*About this exercise*. Across all lines of the entries, tally those with the word "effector" in them. The reply is the tally, by itself.

Stored data entries
# # # #

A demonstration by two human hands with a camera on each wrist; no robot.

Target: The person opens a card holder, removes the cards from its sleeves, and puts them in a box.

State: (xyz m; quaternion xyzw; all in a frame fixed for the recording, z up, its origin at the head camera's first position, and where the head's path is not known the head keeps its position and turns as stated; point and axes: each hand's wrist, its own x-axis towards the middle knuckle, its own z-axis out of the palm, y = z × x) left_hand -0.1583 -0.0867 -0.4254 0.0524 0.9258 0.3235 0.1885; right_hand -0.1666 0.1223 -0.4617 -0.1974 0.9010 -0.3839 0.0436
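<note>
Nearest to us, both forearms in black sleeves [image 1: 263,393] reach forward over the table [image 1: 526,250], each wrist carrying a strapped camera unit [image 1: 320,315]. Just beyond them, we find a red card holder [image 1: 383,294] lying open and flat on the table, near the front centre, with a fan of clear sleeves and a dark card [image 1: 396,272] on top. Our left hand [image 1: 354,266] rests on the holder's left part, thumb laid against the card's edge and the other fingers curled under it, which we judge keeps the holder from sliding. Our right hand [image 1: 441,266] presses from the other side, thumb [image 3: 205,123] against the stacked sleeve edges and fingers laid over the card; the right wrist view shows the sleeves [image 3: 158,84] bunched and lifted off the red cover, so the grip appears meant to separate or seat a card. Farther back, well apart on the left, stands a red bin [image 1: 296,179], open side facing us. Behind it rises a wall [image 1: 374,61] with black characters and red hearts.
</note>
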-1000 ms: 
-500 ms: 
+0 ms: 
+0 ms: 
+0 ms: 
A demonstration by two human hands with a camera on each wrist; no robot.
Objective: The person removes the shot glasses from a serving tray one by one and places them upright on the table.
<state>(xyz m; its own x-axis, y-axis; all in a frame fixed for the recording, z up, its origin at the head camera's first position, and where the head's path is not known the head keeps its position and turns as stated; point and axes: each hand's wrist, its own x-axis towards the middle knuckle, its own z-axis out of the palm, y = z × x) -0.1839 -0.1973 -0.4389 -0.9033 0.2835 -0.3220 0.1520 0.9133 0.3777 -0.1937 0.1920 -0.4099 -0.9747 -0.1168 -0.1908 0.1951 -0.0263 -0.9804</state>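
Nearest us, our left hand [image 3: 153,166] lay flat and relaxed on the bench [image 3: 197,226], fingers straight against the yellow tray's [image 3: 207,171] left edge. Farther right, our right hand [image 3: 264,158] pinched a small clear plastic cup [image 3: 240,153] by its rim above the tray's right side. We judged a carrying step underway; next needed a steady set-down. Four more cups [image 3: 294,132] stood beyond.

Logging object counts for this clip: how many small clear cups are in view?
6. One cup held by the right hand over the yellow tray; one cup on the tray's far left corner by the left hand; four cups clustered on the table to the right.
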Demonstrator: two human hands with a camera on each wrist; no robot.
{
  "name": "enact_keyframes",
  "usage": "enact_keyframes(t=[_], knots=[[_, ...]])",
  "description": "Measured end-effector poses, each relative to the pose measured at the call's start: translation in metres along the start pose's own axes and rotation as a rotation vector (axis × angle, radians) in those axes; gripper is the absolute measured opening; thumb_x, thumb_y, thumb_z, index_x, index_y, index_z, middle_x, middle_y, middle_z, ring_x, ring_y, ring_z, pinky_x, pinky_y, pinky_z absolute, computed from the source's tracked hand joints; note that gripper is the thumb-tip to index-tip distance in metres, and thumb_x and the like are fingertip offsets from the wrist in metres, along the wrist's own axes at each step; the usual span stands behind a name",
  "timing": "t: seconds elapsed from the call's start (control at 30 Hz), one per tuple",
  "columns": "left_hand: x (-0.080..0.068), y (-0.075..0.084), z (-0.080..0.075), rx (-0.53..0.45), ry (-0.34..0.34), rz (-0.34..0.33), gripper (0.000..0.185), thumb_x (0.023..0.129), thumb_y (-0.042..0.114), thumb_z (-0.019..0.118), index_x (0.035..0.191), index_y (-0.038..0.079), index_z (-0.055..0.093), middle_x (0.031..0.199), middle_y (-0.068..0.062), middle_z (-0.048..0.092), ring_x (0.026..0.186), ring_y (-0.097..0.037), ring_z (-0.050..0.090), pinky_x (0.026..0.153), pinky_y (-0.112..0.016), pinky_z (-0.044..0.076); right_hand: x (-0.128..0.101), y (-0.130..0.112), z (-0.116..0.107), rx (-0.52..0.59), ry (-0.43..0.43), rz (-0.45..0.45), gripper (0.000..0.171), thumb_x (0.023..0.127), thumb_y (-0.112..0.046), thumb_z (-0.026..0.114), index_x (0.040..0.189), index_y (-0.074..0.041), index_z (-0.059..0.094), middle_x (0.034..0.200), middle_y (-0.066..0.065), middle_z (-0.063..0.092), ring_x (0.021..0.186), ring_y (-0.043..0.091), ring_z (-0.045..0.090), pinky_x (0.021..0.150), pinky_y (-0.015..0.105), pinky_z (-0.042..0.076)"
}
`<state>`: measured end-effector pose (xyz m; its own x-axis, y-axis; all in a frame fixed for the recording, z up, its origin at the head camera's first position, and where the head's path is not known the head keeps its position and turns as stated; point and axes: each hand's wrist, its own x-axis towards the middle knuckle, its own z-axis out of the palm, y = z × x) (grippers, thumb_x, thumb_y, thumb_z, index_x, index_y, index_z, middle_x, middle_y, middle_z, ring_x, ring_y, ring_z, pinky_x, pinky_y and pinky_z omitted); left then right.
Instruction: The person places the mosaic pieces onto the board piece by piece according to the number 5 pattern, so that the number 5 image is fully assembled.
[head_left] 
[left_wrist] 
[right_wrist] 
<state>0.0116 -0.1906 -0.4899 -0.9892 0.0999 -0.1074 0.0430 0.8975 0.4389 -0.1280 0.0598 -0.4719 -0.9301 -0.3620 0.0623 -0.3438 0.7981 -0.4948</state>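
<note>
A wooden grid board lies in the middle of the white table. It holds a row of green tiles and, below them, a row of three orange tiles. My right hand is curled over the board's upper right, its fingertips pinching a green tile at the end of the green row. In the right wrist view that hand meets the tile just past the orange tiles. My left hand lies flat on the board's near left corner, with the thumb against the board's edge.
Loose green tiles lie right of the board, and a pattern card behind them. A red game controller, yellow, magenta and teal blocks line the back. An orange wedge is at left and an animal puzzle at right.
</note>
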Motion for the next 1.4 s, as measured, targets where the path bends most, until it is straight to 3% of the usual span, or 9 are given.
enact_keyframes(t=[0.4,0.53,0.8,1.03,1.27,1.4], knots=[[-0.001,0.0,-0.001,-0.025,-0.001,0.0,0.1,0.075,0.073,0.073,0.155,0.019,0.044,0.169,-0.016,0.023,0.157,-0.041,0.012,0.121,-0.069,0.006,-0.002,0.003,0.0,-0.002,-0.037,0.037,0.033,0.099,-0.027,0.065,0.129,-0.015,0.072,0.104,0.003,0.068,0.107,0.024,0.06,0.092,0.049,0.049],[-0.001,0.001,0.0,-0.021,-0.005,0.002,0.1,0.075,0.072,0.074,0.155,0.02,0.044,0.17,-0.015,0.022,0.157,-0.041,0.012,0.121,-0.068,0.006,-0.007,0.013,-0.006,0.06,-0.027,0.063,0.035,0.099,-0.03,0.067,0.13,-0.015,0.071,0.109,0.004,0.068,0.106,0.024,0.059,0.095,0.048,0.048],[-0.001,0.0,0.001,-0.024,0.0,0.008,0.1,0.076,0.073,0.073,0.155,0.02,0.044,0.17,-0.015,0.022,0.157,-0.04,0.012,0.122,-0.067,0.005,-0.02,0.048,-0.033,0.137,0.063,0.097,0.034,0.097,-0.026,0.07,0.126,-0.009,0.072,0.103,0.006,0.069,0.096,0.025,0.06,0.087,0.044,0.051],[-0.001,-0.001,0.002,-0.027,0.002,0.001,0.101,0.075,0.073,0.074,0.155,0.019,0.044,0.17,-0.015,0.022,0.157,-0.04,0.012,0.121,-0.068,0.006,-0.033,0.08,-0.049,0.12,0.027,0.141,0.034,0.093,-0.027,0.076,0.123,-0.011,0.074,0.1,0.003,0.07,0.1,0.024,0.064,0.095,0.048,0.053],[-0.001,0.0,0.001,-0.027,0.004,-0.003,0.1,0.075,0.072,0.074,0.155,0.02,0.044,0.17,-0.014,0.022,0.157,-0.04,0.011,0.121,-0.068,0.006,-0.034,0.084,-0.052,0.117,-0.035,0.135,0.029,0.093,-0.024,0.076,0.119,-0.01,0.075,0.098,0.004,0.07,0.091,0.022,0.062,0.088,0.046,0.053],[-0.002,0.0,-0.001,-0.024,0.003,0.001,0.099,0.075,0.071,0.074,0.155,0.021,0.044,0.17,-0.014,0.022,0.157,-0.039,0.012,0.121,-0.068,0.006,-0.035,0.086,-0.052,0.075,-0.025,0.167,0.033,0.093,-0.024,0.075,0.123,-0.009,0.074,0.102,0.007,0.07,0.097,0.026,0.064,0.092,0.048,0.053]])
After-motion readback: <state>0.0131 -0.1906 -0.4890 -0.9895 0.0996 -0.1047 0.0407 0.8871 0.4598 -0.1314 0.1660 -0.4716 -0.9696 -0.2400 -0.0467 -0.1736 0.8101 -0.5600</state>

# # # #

*Solution below*. 2